Susan Harkness1, Magda Borkowska2, Alina Pelikh2
1University of Bristol, United Kingdom; 2University of Essex, United Kingdom
This paper examines the employment trajectories of men and women up to five years following the birth of a child, and the ways that individual, family and pre-birth employment characteristics influence career outcomes. Evidence shows that across countries women with children suffer large pay penalties (Harkness & Waldfogel, 2003) and occupational downgrading is one potential explanation for this since the competing demands of work and families are greater in some jobs than others.
Using 2010-2017 Understanding Society data, we examine what evidence there is that women – by opting out of employment, moving to part-time work or moving to lower status occupations- ‘downgrade’ their careers following childbirth.

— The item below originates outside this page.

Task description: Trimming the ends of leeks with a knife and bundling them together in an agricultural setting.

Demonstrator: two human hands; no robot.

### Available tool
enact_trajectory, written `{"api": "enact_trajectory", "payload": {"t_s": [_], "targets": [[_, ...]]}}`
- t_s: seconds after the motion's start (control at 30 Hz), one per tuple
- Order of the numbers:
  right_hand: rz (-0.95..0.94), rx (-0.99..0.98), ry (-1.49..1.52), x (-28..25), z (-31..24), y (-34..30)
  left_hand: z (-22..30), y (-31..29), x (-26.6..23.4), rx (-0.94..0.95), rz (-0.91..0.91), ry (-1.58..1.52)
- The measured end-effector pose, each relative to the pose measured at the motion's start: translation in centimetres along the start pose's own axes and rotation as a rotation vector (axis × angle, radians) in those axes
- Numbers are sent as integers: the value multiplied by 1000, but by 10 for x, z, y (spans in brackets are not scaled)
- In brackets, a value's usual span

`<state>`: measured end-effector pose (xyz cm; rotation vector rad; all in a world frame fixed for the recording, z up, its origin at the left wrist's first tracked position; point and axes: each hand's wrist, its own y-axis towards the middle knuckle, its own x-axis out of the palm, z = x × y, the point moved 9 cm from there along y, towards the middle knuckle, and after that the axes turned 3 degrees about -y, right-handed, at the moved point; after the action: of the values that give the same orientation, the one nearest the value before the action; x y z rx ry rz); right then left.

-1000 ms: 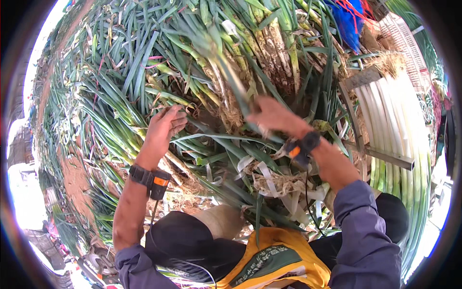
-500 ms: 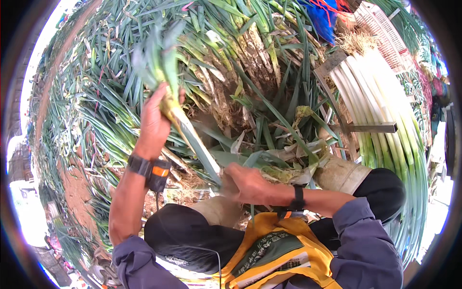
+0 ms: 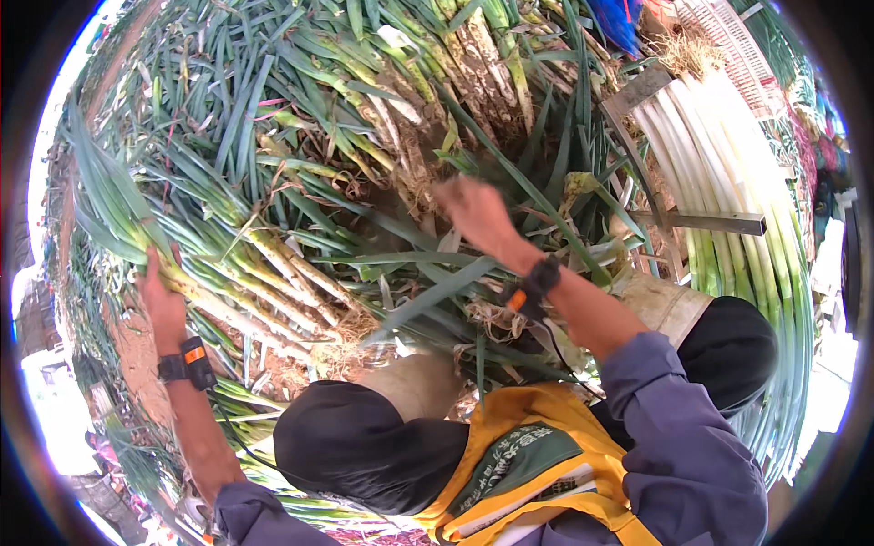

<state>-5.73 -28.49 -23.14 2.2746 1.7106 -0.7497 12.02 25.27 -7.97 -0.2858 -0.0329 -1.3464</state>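
Observation:
Leeks with long green leaves and soil-stained stalks lie all round me. At the far left my left hand (image 3: 162, 305) is closed round a leek (image 3: 114, 205), on the pile of leeks (image 3: 291, 273) whose roots point toward the middle. Over the middle, my right hand (image 3: 482, 218) is smeared by motion, close to the dirty roots of more leeks (image 3: 414, 177); whether its fingers hold anything cannot be made out. Both wrists wear dark straps with a small orange-marked box.
At the right, a bundle of peeled white leeks (image 3: 710, 173) lies in a metal frame (image 3: 715, 221). Behind it stands a pale plastic crate (image 3: 724, 45). Something blue (image 3: 619, 23) lies at the top. Loose leaves (image 3: 437, 296) cover the ground before my knees.
My left hand has moved left and down with the leek, from upper middle to the left pile. My right hand has left the leek's lower end and moved up and away from me.

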Motion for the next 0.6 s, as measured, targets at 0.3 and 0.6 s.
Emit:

First, we use sequence analysis to produce a rich descriptive picture of the typical pathways by which occupational (up)downgrading occurs. Second, we examine how a broader range of job characteristics (working hours, sector, etc.) influence post birth outcomes.
The results show that most change takes place 3 to 5 years after birth rather than immediately. Most women who return to work go back to the same occupation after childbirth but the longer the period since birth the more women tend to withdraw from full-time employment and switch to different occupations. Staying with the same employer is associated with lower risk of downward mobility but also with lower chances of occupational upgrading. Similarly, working in the public sector or in health or education industries is linked with the ability to maintain the same occupational grade but lower chances of up(down) grading.

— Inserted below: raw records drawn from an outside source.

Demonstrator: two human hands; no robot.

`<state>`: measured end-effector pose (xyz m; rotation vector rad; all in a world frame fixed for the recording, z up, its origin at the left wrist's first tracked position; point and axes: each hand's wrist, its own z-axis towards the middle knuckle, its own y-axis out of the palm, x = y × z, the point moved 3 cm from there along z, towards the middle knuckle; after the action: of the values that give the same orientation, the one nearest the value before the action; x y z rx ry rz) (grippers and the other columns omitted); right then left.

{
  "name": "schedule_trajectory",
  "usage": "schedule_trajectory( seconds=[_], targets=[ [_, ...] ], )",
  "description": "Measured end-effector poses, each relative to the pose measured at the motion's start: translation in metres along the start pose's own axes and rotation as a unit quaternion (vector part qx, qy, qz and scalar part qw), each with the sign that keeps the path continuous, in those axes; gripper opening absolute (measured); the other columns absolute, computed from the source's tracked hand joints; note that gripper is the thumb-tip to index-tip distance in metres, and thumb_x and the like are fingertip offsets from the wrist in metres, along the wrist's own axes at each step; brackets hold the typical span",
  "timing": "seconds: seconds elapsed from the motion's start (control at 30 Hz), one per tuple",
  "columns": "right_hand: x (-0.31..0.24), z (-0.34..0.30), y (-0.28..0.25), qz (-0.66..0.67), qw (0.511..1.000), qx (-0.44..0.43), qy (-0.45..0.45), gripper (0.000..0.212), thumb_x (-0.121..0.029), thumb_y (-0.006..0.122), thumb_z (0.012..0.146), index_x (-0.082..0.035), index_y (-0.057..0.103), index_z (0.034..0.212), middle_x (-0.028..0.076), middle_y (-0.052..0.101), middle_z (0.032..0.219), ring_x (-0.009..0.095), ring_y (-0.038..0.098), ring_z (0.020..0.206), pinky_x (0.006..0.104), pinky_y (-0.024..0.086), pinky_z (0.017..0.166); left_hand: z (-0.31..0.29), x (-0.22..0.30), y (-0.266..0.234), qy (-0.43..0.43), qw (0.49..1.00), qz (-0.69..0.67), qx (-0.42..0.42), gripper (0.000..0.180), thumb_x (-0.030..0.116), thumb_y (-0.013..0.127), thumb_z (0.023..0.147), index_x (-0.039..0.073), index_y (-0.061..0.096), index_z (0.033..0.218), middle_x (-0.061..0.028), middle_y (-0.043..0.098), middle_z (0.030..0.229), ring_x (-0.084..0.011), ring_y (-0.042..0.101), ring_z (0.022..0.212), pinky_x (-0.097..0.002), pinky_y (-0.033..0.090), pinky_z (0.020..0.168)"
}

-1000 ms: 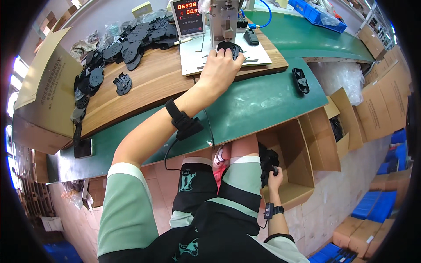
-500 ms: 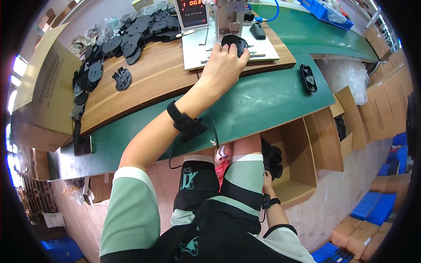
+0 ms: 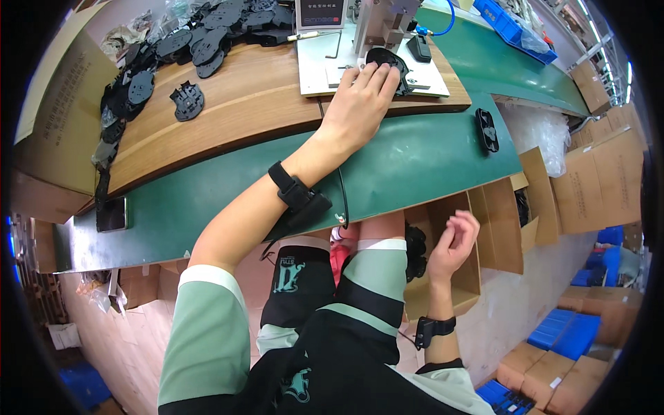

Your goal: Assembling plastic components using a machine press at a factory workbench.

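My left hand [image 3: 361, 104] reaches over the bench to the bench press [image 3: 387, 24]. Its fingers are bent over a black plastic part [image 3: 389, 58] on the press's white base plate [image 3: 315, 81]; the fingers hide some of that part. My right hand [image 3: 453, 245] is raised above an open cardboard box [image 3: 453, 290] beside my thigh. Its fingers are loosely curled, apart from the thumb, and I see nothing in them. Black parts [image 3: 415, 252] lie in that box. On the bench to the right rests a single oblong black part [image 3: 487, 130].
Black plastic parts [image 3: 214, 41] are heaped at the back left, with one loose part [image 3: 187, 101] on the wooden board [image 3: 242, 97]. A phone [image 3: 113, 214] lies at the bench's left end. A control box [image 3: 321, 15] stands beside the press. Cartons [image 3: 598, 176] line the right.
My right hand has come up from the black parts in the box, its fingers now visible. My left hand stays on the part at the press. The control box's red digits no longer show.
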<state>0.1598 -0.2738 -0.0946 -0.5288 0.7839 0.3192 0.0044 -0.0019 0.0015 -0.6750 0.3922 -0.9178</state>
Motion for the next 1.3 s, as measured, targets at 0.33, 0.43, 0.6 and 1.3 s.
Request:
schedule_trajectory(
  seconds=[0.33,0.43,0.6,1.3],
  targets=[
    [-0.096,0.159,0.142,-0.167,0.933,-0.155,-0.277,0.062,0.003,0.074,0.076,-0.005,0.059,0.136,0.015,0.059,0.139,0.037,0.054,0.131,0.0478,0.046,0.108,-0.001,0.0,0.008,-0.015,0.996,-0.079,0.034,0.07,0.005,0.063,0.086,-0.002,0.041,0.152,-0.0169,0.063,0.135,-0.0323,0.058,0.129,-0.0429,0.044,0.104],
    [-0.084,0.176,0.174,-0.202,0.923,-0.173,-0.279,0.057,0.002,0.077,0.075,-0.005,0.062,0.13,0.012,0.064,0.13,0.034,0.059,0.124,0.0472,0.051,0.101,-0.005,-0.006,0.005,-0.029,0.992,-0.12,0.016,0.079,0.004,0.064,0.083,0.002,0.035,0.156,-0.0187,0.058,0.14,-0.0362,0.057,0.13,-0.045,0.045,0.102],
    [-0.088,0.187,0.177,-0.203,0.934,-0.148,-0.255,0.031,0.002,0.078,0.073,-0.006,0.072,0.103,0.009,0.069,0.104,0.033,0.064,0.108,0.046,0.055,0.09,-0.019,-0.04,-0.011,-0.063,0.981,-0.18,0.031,0.084,-0.003,0.06,0.077,0.001,0.033,0.156,-0.0243,0.039,0.152,-0.0456,0.049,0.133,-0.0517,0.043,0.109],
    [-0.089,0.187,0.176,-0.189,0.937,-0.152,-0.251,0.028,0.003,0.076,0.076,-0.002,0.073,0.104,0.012,0.071,0.102,0.036,0.065,0.104,0.0451,0.053,0.092,-0.087,-0.123,-0.073,-0.237,0.935,0.136,-0.224,0.037,0.025,0.057,0.093,0.01,0.075,0.122,-0.02,0.068,0.122,-0.0344,0.058,0.127,-0.0525,0.04,0.11]
  ],
)
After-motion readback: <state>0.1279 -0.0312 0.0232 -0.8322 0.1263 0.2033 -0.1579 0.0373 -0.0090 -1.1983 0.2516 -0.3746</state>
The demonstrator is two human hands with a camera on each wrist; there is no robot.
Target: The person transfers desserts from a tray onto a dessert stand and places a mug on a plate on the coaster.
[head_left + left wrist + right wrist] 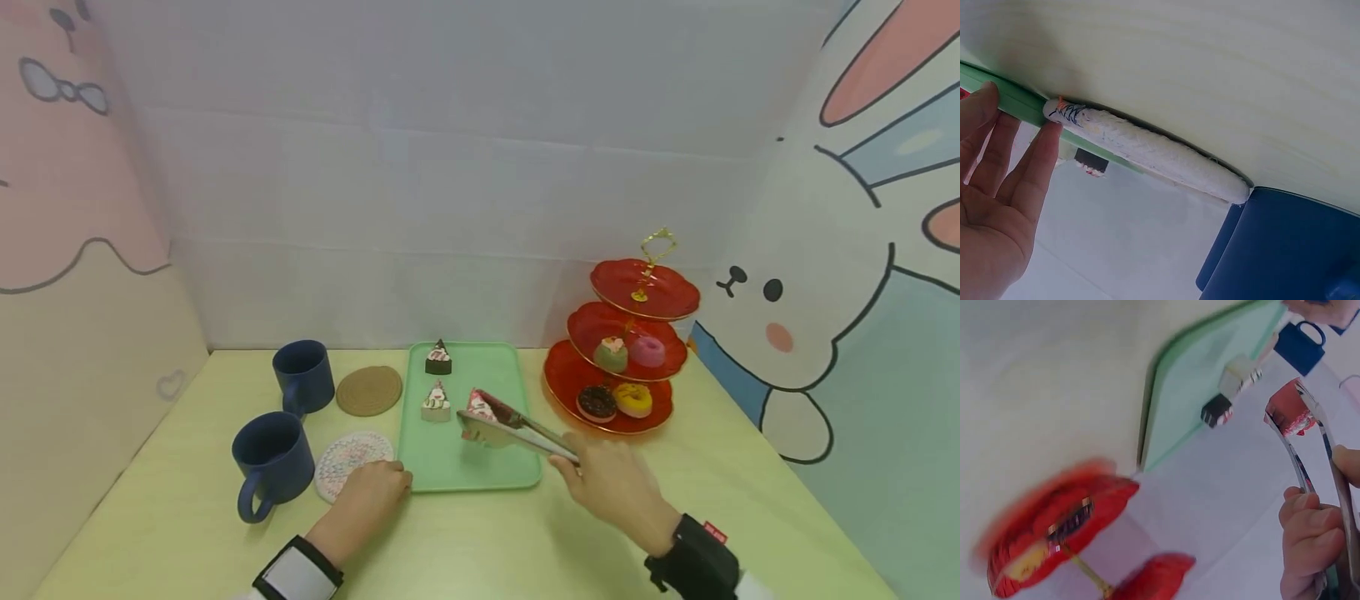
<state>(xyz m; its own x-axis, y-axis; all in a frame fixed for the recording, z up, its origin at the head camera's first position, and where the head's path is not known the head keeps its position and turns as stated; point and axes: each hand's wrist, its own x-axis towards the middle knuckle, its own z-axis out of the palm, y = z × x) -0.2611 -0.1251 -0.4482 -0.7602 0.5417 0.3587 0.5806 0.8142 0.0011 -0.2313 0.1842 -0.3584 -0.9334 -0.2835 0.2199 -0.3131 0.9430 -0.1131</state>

The Gendered Division of the Labour Market and Occupational Transitions in Austria
Bernd Liedl1, Nina-Sophie Fritsch2, Gerhard Paulinger1
1University of Vienna, Austria; 2Vienna University of Economics and Business
The gendered division of the labour market is prevalent across Europe and has been a remarkably persistent characteristic of Western societies. In this context, female employees still tend to be overrepresented in service occupations or in health and social services, while men are more likely to be active in technical occupations. Alongside this stability, research highlights the growing importance of dynamics especially within the last years, accelerating the ongoing processes of flexibilization and deregulation. As a result, of these recent developments employment biographies are infiltrated by different episodes of career interruptions and occupational transitions become an indispensable demand.

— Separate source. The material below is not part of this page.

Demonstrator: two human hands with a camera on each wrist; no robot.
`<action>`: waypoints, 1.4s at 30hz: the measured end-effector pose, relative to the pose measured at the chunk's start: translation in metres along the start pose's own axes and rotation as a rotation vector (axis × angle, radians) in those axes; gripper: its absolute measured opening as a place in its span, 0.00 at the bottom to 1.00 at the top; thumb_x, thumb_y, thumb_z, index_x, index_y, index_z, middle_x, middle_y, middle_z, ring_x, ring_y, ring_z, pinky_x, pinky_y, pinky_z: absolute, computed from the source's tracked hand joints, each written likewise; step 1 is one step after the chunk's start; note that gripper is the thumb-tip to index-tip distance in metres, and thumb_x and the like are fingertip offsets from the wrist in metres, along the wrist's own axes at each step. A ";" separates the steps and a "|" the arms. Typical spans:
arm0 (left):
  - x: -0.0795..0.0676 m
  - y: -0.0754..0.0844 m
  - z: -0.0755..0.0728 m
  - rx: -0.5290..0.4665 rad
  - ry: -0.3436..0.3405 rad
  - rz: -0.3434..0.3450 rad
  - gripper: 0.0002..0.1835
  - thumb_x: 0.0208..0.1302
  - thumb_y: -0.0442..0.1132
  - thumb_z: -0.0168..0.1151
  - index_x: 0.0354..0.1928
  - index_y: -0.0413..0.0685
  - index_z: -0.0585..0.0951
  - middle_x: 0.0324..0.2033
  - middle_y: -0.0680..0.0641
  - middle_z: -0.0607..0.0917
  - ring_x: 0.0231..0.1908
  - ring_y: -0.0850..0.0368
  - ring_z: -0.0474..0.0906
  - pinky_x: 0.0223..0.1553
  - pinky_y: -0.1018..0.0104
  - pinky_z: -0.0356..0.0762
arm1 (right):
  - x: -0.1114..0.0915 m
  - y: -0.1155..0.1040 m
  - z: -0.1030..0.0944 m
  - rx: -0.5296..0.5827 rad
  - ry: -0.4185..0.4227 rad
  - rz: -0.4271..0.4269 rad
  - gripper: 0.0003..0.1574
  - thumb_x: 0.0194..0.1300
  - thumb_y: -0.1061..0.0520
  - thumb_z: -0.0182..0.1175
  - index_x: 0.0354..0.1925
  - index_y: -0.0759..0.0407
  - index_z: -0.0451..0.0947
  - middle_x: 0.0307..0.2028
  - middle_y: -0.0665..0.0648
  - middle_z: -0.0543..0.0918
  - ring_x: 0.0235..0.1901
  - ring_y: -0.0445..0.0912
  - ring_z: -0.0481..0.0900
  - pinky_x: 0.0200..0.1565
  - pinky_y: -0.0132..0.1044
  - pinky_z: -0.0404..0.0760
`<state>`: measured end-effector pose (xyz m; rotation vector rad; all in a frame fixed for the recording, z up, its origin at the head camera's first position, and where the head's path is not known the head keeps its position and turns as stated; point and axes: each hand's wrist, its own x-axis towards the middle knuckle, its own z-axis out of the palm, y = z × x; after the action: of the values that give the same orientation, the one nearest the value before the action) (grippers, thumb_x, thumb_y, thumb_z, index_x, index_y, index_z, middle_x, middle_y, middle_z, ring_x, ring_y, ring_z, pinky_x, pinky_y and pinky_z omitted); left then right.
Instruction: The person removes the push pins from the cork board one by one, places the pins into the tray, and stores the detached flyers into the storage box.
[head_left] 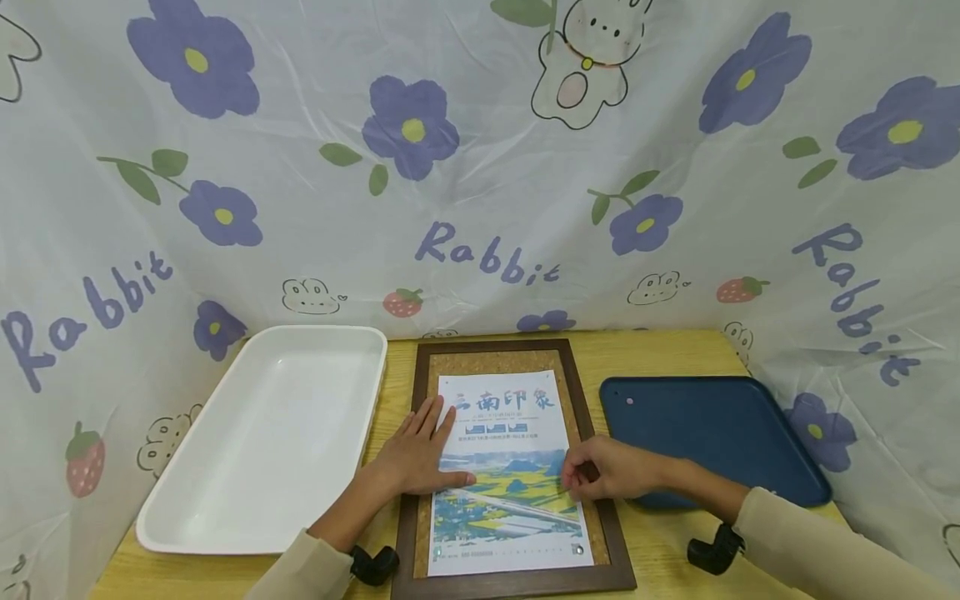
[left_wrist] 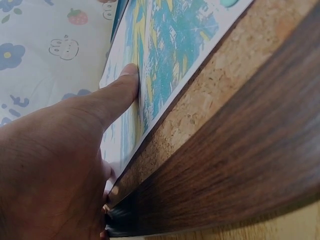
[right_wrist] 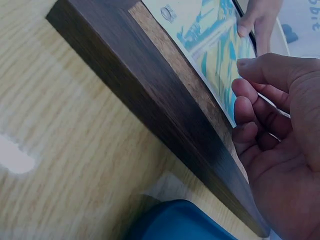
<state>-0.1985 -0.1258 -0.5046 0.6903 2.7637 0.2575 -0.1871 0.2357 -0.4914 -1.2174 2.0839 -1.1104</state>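
A printed poster (head_left: 501,475) with a blue and yellow landscape lies on a cork board (head_left: 491,361) in a dark wooden frame (head_left: 626,542). My left hand (head_left: 416,454) rests spread on the poster's left side, its thumb pointing right across the picture. The left wrist view shows that thumb on the print, beside the bare cork strip. My right hand (head_left: 603,469) is at the poster's right edge, fingers curled toward the thumb; the right wrist view shows nothing in it. Round pins (head_left: 577,550) sit at the poster's lower corners. Small dots mark its upper corners.
A white tray (head_left: 372,367) stands left of the frame. On the right lies a dark blue tray (head_left: 712,442) with a small pale pin (head_left: 629,401) near its upper left corner. Behind the wooden table (head_left: 675,354) hangs a flowered curtain (head_left: 480,192).
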 end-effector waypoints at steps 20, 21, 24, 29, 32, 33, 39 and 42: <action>0.000 0.001 -0.001 0.000 -0.001 -0.001 0.63 0.65 0.76 0.60 0.85 0.40 0.49 0.84 0.33 0.42 0.84 0.36 0.37 0.81 0.40 0.46 | -0.007 -0.009 0.016 -0.023 -0.169 -0.010 0.05 0.69 0.64 0.71 0.43 0.58 0.88 0.32 0.55 0.87 0.30 0.28 0.77 0.31 0.27 0.83; 0.000 0.001 -0.001 -0.001 0.000 -0.001 0.63 0.65 0.76 0.60 0.85 0.40 0.50 0.84 0.33 0.42 0.84 0.36 0.37 0.81 0.40 0.46 | -0.007 -0.009 0.017 -0.023 -0.172 -0.012 0.05 0.69 0.64 0.71 0.43 0.59 0.88 0.32 0.55 0.87 0.29 0.28 0.77 0.31 0.27 0.83; -0.001 0.001 -0.001 -0.001 -0.005 -0.003 0.63 0.65 0.77 0.60 0.85 0.40 0.49 0.84 0.34 0.42 0.84 0.37 0.37 0.81 0.40 0.46 | -0.007 -0.009 0.020 -0.031 -0.178 -0.025 0.05 0.69 0.65 0.71 0.43 0.60 0.88 0.31 0.56 0.87 0.29 0.28 0.77 0.30 0.27 0.83; -0.001 0.001 -0.001 -0.005 -0.003 -0.002 0.64 0.65 0.77 0.60 0.85 0.39 0.49 0.84 0.33 0.42 0.84 0.37 0.37 0.81 0.40 0.46 | -0.009 -0.007 0.023 -0.047 -0.176 -0.034 0.05 0.68 0.65 0.72 0.43 0.60 0.88 0.31 0.56 0.86 0.29 0.27 0.76 0.30 0.27 0.83; -0.001 0.000 0.000 -0.004 0.000 -0.001 0.63 0.65 0.76 0.60 0.85 0.39 0.49 0.84 0.33 0.42 0.84 0.37 0.37 0.81 0.40 0.46 | -0.009 -0.007 0.025 -0.050 -0.172 -0.029 0.05 0.67 0.66 0.72 0.42 0.60 0.88 0.31 0.57 0.86 0.29 0.25 0.75 0.30 0.26 0.83; -0.001 0.000 0.000 -0.003 0.000 0.000 0.63 0.65 0.76 0.60 0.85 0.39 0.50 0.84 0.33 0.42 0.84 0.37 0.37 0.81 0.40 0.46 | -0.009 -0.007 0.026 -0.056 -0.171 -0.034 0.05 0.67 0.66 0.72 0.42 0.61 0.88 0.31 0.56 0.86 0.29 0.25 0.75 0.30 0.26 0.83; -0.001 0.000 -0.001 -0.006 -0.001 0.010 0.63 0.66 0.75 0.61 0.85 0.38 0.50 0.84 0.32 0.42 0.84 0.35 0.38 0.81 0.39 0.47 | -0.009 -0.007 0.026 -0.066 -0.170 -0.058 0.04 0.67 0.65 0.72 0.41 0.59 0.88 0.31 0.56 0.85 0.28 0.25 0.74 0.29 0.25 0.82; -0.001 0.000 -0.002 -0.011 -0.005 0.013 0.62 0.66 0.74 0.61 0.85 0.38 0.50 0.84 0.32 0.42 0.84 0.35 0.38 0.81 0.39 0.47 | -0.009 -0.007 0.027 -0.071 -0.166 -0.072 0.04 0.68 0.65 0.72 0.41 0.58 0.89 0.30 0.56 0.85 0.28 0.25 0.74 0.29 0.25 0.82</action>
<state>-0.1984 -0.1263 -0.5027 0.7053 2.7521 0.2729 -0.1592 0.2309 -0.5006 -1.3797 1.9828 -0.9381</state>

Against this background, we endeavour to shed light on gender-specific labour market mobilities in Austria by contrasting occupational transitions where gender boundaries have been overcome or where still unimpaired. The Austrian welfare state is particularly interesting in this regard, since gendered division of the labour market is quite pronounced and flexibilisation reforms are gaining increasing relevance. Thus, we pursue the following research questions: How can we describe occupational transitions in Austria between 2007 and 2017? And which factors determine gender(un)typed occupational transitions? For our empirical analysis we use Austrian Micro Census data from 2008 to 2017. First, we describe the development of transitions to explore gender(un)typed specific trends. We then examine predictors of different occupational transitions using multinomial logistic regression models. First results indicate, that we can observe a decrease in occupational transitions in general, and among these transitions an increase of the share of gender-typical changes and a stagnation of atypical changes across gender-boundaries. Depending on the type of transition, our preliminary models suggest that gender has an effect on typical/atypical transitions.